Once diluted said inoculum in the wort to ferment. New system of vinification of red varieties, which increases the implantation of selected yeasts. Both technologies allow rapid and effective separation or removal.
Effects of some treatments of grape juice on the population and growth of yeast species during fermentation. After separation of the lees, red wine undergoes malolactic fermentation, vinificaclon which through the development of lactic bacteria of the grape itself, the microflora of the hold, or inoculated, the degradation of malic acid occurs wine to lactic acid.

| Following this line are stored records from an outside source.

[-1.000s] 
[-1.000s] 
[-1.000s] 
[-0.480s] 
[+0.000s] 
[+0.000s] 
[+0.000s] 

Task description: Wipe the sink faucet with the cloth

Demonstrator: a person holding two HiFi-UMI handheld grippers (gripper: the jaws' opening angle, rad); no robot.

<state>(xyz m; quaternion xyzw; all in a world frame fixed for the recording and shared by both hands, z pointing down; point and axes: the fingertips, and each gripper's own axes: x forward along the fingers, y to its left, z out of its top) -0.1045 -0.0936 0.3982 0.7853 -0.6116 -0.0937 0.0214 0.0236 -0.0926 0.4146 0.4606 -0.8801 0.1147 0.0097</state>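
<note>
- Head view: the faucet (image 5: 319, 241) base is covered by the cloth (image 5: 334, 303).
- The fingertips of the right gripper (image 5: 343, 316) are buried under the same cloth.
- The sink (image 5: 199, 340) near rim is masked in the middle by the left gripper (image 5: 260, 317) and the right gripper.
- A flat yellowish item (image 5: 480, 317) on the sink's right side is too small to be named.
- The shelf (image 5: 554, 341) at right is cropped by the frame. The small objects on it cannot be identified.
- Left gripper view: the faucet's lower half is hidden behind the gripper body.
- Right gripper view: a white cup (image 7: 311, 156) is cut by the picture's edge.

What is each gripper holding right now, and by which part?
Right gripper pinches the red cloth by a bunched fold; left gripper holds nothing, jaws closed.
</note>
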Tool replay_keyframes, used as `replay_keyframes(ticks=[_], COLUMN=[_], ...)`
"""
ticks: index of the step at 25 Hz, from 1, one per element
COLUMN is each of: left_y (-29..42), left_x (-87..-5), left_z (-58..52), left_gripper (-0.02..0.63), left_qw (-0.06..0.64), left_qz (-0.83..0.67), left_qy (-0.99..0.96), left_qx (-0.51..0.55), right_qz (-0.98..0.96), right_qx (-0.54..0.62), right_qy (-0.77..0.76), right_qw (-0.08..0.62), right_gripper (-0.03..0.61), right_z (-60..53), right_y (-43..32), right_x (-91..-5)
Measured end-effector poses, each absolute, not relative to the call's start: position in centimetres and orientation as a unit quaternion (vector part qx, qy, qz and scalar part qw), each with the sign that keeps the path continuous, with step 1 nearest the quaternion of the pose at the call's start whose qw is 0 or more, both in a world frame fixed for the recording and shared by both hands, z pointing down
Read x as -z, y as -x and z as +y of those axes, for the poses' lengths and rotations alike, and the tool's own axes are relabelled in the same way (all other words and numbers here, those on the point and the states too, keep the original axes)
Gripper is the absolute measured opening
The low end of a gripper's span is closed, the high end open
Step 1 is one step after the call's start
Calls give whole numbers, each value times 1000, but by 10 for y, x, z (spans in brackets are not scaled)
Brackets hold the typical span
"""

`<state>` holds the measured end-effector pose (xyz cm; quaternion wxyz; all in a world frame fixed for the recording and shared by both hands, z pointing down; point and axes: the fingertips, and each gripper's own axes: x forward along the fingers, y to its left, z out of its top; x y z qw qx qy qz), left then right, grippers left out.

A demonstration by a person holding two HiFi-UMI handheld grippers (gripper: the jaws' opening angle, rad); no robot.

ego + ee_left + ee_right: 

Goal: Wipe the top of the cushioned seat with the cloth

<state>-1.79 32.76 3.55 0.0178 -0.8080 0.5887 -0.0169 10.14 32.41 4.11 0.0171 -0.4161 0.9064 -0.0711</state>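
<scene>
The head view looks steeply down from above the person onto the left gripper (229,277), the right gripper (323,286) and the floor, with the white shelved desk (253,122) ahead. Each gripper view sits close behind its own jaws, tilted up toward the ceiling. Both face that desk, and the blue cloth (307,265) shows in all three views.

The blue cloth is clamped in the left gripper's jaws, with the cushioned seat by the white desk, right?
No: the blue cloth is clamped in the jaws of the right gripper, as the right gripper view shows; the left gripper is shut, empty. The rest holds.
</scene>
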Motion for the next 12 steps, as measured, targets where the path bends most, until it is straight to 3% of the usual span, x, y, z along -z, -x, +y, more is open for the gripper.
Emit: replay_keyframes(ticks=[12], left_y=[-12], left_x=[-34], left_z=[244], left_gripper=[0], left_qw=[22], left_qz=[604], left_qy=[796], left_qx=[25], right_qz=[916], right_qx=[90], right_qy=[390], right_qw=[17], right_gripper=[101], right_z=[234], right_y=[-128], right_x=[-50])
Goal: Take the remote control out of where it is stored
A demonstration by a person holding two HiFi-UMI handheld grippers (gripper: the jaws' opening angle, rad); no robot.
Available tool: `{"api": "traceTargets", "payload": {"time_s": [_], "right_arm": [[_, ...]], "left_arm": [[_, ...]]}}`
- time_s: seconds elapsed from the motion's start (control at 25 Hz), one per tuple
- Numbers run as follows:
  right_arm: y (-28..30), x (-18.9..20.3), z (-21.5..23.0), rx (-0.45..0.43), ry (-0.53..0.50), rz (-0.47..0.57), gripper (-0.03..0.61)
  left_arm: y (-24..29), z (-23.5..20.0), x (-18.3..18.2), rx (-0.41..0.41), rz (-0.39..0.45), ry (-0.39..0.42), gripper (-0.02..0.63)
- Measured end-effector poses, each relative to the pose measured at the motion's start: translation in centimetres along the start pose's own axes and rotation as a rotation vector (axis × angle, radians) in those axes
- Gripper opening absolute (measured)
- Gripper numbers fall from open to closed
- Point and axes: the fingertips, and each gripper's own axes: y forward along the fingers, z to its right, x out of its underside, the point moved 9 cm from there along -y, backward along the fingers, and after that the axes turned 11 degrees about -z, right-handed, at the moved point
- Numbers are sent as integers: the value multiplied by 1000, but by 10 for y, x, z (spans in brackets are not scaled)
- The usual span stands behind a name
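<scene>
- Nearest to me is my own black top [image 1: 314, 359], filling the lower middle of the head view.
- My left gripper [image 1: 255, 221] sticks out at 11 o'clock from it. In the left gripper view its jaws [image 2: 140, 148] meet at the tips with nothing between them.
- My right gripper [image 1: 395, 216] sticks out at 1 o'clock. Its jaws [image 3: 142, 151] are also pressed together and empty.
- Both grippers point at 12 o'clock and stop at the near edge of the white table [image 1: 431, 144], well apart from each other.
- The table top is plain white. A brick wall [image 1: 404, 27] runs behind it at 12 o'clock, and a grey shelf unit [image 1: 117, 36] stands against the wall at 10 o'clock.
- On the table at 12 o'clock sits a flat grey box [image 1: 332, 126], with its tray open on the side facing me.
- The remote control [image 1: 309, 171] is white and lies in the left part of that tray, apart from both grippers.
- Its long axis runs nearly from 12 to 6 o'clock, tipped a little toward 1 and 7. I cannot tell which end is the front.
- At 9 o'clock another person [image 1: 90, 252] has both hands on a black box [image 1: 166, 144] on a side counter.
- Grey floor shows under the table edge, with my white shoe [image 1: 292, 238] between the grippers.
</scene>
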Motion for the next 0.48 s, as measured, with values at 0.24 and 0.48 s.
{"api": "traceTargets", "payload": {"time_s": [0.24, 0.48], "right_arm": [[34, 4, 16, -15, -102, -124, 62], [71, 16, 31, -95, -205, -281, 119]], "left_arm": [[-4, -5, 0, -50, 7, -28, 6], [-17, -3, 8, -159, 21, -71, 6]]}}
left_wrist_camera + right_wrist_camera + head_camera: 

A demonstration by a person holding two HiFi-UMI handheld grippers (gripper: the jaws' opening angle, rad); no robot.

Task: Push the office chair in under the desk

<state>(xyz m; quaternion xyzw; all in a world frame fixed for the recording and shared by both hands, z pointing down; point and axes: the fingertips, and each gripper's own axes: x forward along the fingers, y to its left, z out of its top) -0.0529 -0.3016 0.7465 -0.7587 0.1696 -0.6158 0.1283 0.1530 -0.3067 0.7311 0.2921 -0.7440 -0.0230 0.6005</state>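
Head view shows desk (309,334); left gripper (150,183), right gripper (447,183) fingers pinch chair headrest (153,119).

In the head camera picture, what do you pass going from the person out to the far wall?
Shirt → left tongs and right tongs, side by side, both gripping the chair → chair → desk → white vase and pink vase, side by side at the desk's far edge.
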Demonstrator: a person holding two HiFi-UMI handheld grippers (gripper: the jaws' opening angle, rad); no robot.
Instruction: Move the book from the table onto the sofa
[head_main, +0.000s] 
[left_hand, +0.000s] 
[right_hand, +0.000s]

Red wine can also be subjected to aging, oxidative and reductive barrel bottle, but this is an optional step.
It is a fraction separation solid and must parts which are managed differently. Country of ref document: Therefore they will dominate the fermentative metabolites of the inoculated strain as higher alcohols, polyols and others who influence the aroma and structure of the future wine. Maintaining the esqkema fraction at this temperature or criomaceration allows the extraction of vinifficacion from varietales skins that the small amount of wort drenches diffuse.